**Work required:** Repeat all of the records exactly, leaving out the pictures.

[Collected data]

--------------------------------------------------

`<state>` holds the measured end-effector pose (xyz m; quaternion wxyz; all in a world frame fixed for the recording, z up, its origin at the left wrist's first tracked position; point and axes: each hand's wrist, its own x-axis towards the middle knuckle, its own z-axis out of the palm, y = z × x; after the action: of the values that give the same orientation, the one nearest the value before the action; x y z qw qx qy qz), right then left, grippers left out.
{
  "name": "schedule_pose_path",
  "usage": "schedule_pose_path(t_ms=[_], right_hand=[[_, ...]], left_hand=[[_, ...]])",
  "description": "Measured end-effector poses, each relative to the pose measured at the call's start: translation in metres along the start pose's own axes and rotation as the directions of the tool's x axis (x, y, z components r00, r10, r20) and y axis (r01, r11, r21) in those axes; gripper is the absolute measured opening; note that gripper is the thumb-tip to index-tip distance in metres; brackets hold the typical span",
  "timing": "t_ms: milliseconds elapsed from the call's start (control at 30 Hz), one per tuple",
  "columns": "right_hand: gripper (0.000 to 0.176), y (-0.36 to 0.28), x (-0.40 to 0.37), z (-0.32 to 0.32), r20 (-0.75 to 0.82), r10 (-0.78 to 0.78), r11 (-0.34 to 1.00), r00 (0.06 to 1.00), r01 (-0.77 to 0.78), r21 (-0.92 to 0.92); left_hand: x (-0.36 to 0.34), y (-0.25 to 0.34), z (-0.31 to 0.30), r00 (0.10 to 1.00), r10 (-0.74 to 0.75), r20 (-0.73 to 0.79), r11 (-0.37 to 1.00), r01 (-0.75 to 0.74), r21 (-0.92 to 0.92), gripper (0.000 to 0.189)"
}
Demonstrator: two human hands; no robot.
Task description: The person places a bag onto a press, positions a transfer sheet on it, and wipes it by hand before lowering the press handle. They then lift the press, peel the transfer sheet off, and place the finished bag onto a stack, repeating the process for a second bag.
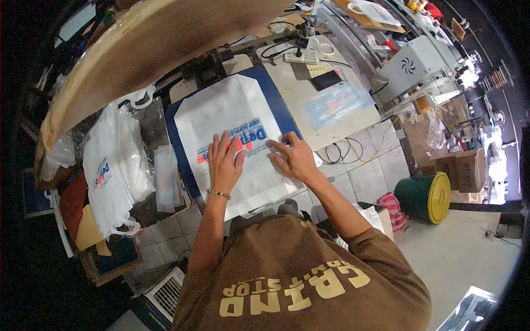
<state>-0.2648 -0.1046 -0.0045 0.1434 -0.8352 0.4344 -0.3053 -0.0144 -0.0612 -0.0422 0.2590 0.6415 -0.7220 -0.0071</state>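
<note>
A white bag (212,113) with blue and red print (248,135) lies flat on a dark blue board (270,88) in front of me. My left hand (225,163) rests on it with the fingers stretched over the left part of the print, and part of the lettering is hidden beneath them. At the right end of the print, my right hand (296,158) touches the bag near its right edge. Its thumb and forefinger point inward and stand apart, with nothing visible between them.
Left of the board lies a stack of white printed bags (113,165). On the right, a pale board (298,113) carries a printed film (338,107), a phone (326,81) and a power strip (301,58). A large brown panel (160,44) overhangs the far left. A lidded green bin (422,198) stands right.
</note>
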Motion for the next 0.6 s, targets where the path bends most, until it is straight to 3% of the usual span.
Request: schedule_pose_path(t_ms=[233, 600], right_hand=[[0.034, -0.0023, 0.0032, 0.0065, 0.042, 0.011, 0.999, 0.999, -0.010, -0.036], [0.032, -0.0026, 0.0033, 0.0110, 0.035, 0.067, 0.997, 0.997, -0.065, -0.049]], left_hand=[[0.0021, 0.0032, -0.0025, 0.999, -0.004, -0.038, 1.000, 0.003, -0.015, 0.049], [0.0053, 0.0030, -0.0064, 0.998, -0.044, 0.041, 0.999, 0.045, -0.020, 0.050]])
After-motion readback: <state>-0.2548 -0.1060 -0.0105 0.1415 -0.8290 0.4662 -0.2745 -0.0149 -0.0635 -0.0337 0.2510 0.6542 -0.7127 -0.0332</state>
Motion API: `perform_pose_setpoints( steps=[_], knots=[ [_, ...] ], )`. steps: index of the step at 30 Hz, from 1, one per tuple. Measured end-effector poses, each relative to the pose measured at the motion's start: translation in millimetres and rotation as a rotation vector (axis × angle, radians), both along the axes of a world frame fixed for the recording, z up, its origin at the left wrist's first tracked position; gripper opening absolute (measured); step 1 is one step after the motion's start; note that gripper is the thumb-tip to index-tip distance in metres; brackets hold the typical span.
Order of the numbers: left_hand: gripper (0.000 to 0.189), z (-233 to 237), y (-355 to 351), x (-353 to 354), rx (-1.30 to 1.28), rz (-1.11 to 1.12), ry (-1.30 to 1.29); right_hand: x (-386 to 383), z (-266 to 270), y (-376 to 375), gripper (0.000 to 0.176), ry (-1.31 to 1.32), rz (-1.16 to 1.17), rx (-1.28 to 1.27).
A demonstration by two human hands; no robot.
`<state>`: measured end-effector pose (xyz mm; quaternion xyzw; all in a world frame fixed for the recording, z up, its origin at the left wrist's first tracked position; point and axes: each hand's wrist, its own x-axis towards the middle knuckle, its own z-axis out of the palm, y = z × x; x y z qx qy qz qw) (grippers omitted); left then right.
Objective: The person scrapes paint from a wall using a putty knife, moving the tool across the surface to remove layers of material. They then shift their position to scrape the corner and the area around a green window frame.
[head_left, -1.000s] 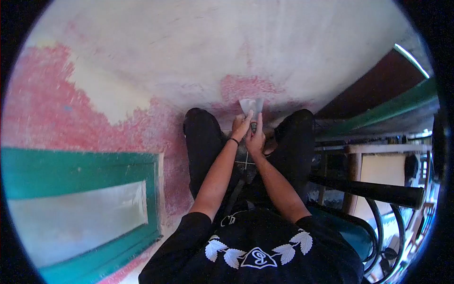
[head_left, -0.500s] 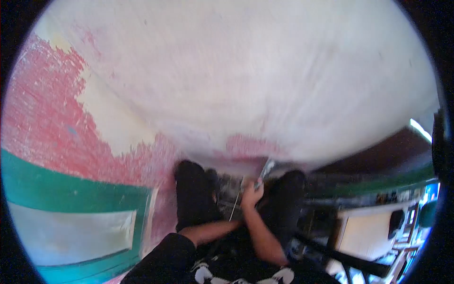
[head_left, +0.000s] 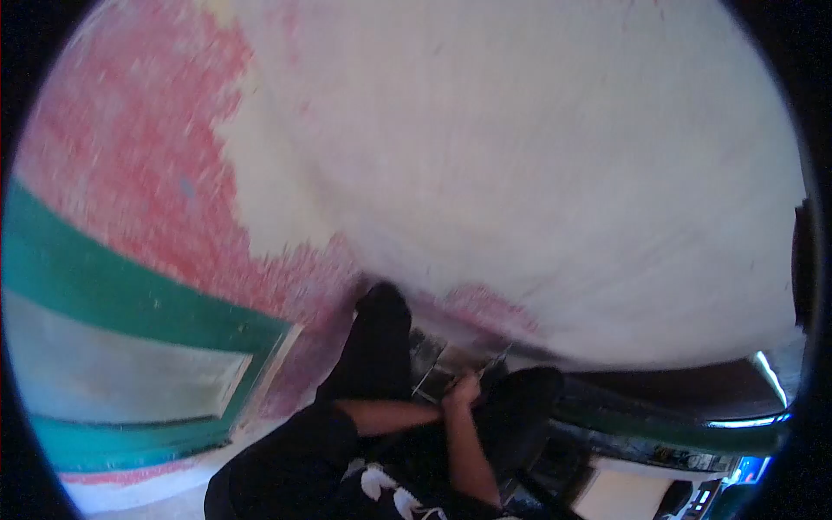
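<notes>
My right hand (head_left: pixel 464 392) is closed round a slim tool (head_left: pixel 494 362) between my knees. The tool's thin end points up towards the foot of the wall, but it is too blurred to name. Just left of that hand shows a thin, bent pale rod (head_left: pixel 421 383), like a wire frame. My left forearm (head_left: pixel 390 418) crosses my lap to the right, and my left hand is hidden behind my right wrist. In front rises a wall (head_left: pixel 537 191), mostly whitish, with rough pink patches (head_left: pixel 490 305) low down.
On the left the wall is bare red-pink (head_left: pixel 165 165) above a green frame (head_left: pixel 156 282) with a greyish panel. My dark-clothed legs (head_left: pixel 373 347) are bent close to the wall. A dark ledge (head_left: pixel 676 394) runs to the right, with a pale board (head_left: pixel 620 492) below it.
My view has turned, so the wall's left side and green frame sit further right and my right knee lower. The right hand keeps its hold on the tool, which now points more to the right.
</notes>
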<state>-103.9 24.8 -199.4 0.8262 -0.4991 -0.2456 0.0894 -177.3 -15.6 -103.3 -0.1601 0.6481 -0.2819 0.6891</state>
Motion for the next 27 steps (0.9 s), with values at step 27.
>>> perform_pose_setpoints(
  steps=[27],
  knots=[
    [0.026, 302, 191, 89, -0.776, 0.178, 0.118, 70, 255, 58, 0.063, -0.631, 1.121, -1.119]
  ],
)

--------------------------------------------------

**Result of this task:**
`<state>` holds the measured end-effector pose (xyz m; quaternion wxyz; all in a world frame fixed for the recording, z up, its origin at the left wrist's first tracked position; point and axes: each hand's wrist, its own x-axis towards the middle knuckle, its own z-axis out of the palm, y = z × x; after the action: of the values that give the same orientation, the one nearest the value before the action; x y z qw qx qy qz), right then left, grippers left out.
{
  "name": "schedule_pose_path",
  "usage": "schedule_pose_path(t_ms=[_], right_hand=[[_, ...]], left_hand=[[_, ...]])",
  "description": "Measured end-effector poses, each relative to the pose measured at the call's start: translation in metres along the start pose's own axes and rotation as the directions of the tool's x axis (x, y, z components r00, r10, r20) and y axis (r01, r11, r21) in those axes; gripper is the absolute measured opening; note that gripper is the thumb-tip to index-tip distance in metres; brackets hold the typical span",
  "timing": "t_ms: milliseconds elapsed from the call's start (control at 30 Hz), one per tuple",
  "columns": "right_hand: gripper (0.000 to 0.176), y (-0.36 to 0.28), x (-0.40 to 0.37), z (-0.32 to 0.32), r20 (-0.75 to 0.82), r10 (-0.78 to 0.78), r11 (-0.34 to 1.00), r00 (0.06 to 1.00), r01 (-0.77 to 0.78), r21 (-0.92 to 0.92); left_hand: x (-0.36 to 0.34), y (-0.25 to 0.34), z (-0.31 to 0.30), r00 (0.10 to 1.00), r10 (-0.74 to 0.75), r20 (-0.73 to 0.79), r11 (-0.37 to 1.00), r01 (-0.75 to 0.74), r21 (-0.92 to 0.92), gripper (0.000 to 0.189)"
}
Demonstrator: two human hands; no robot.
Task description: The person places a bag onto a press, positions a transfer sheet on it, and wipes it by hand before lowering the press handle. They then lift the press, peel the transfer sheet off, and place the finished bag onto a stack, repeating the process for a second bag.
<state>-0.2648 -0.1046 -0.0045 0.1434 -0.8352 0.4344 -0.3053 -0.0144 -0.0612 -0.0422 0.2590 0.6415 -0.7220 -0.0071</state>
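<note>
A white bag (212,113) with blue and red print (248,135) lies flat on a dark blue board (270,88) in front of me. My left hand (225,163) rests on it with the fingers stretched over the left part of the print, and part of the lettering is hidden beneath them. At the right end of the print, my right hand (296,158) touches the bag near its right edge. Its thumb and forefinger point inward and stand apart, with nothing visible between them.
Left of the board lies a stack of white printed bags (113,165). On the right, a pale board (298,113) carries a printed film (338,107), a phone (326,81) and a power strip (301,58). A large brown panel (160,44) overhangs the far left. A lidded green bin (422,198) stands right.
</note>
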Motion for the next 0.6 s, targets where the path bends most, until it is straight to 3% of the usual span.
Request: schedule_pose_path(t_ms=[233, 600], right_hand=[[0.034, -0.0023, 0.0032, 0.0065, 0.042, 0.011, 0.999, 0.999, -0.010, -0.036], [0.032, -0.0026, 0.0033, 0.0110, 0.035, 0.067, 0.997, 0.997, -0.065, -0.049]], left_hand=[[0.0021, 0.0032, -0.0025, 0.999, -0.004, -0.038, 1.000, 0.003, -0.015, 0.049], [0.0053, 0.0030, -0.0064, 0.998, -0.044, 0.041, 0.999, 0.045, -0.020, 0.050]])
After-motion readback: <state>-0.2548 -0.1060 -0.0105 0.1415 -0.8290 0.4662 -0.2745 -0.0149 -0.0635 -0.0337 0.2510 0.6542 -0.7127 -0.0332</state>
Motion API: `perform_pose_setpoints( steps=[_], knots=[ [_, ...] ], )`. steps: index of the step at 30 Hz, from 1, one per tuple. Measured end-effector poses, each relative to the pose measured at the motion's start: translation in millimetres and rotation as a rotation vector (axis × angle, radians), both along the axes of a world frame fixed for the recording, z up, its origin at the left wrist's first tracked position; gripper opening absolute (measured); step 1 is one step after the motion's start; note that gripper is the thumb-tip to index-tip distance in metres; brackets hold the typical span.
Order of the numbers: left_hand: gripper (0.000 to 0.189), z (-233 to 237), y (-355 to 351), x (-353 to 354), rx (-1.30 to 1.28), rz (-1.11 to 1.12), ry (-1.30 to 1.29); right_hand: x (-386 to 383), z (-266 to 270), y (-376 to 375), gripper (0.000 to 0.176), ry (-1.31 to 1.32), rz (-1.16 to 1.17), rx (-1.28 to 1.27).
A demonstration by two human hands; no robot.
`<state>`: measured end-effector pose (xyz mm; quaternion xyzw; all in a world frame fixed for the recording, z up, its origin at the left wrist's first tracked position; point and axes: each hand's wrist, its own x-axis towards the middle knuckle, its own z-axis out of the palm, y = z × x; x y z qx qy qz qw) (grippers omitted); left then right.
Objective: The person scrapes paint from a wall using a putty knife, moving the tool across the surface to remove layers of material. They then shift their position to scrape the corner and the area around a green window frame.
[head_left, -1.000s] 
[head_left, -0.500s] 
[head_left, +0.000s] 
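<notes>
My right hand (head_left: pixel 464 392) is closed round a slim tool (head_left: pixel 494 362) between my knees. The tool's thin end points up towards the foot of the wall, but it is too blurred to name. Just left of that hand shows a thin, bent pale rod (head_left: pixel 421 383), like a wire frame. My left forearm (head_left: pixel 390 418) crosses my lap to the right, and my left hand is hidden behind my right wrist. In front rises a wall (head_left: pixel 537 191), mostly whitish, with rough pink patches (head_left: pixel 490 305) low down.
On the left the wall is bare red-pink (head_left: pixel 165 165) above a green frame (head_left: pixel 156 282) with a greyish panel. My dark-clothed legs (head_left: pixel 373 347) are bent close to the wall. A dark ledge (head_left: pixel 676 394) runs to the right, with a pale board (head_left: pixel 620 492) below it.
My view has turned, so the wall's left side and green frame sit further right and my right knee lower. The right hand keeps its hold on the tool, which now points more to the right.
</notes>
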<state>-103.9 24.8 -199.4 0.8262 -0.4991 -0.2456 0.0894 -177.3 -15.6 -103.3 -0.1601 0.6481 -0.2819 0.6891</state>
Motion for the next 27 steps (0.9 s), with values at step 27.
>>> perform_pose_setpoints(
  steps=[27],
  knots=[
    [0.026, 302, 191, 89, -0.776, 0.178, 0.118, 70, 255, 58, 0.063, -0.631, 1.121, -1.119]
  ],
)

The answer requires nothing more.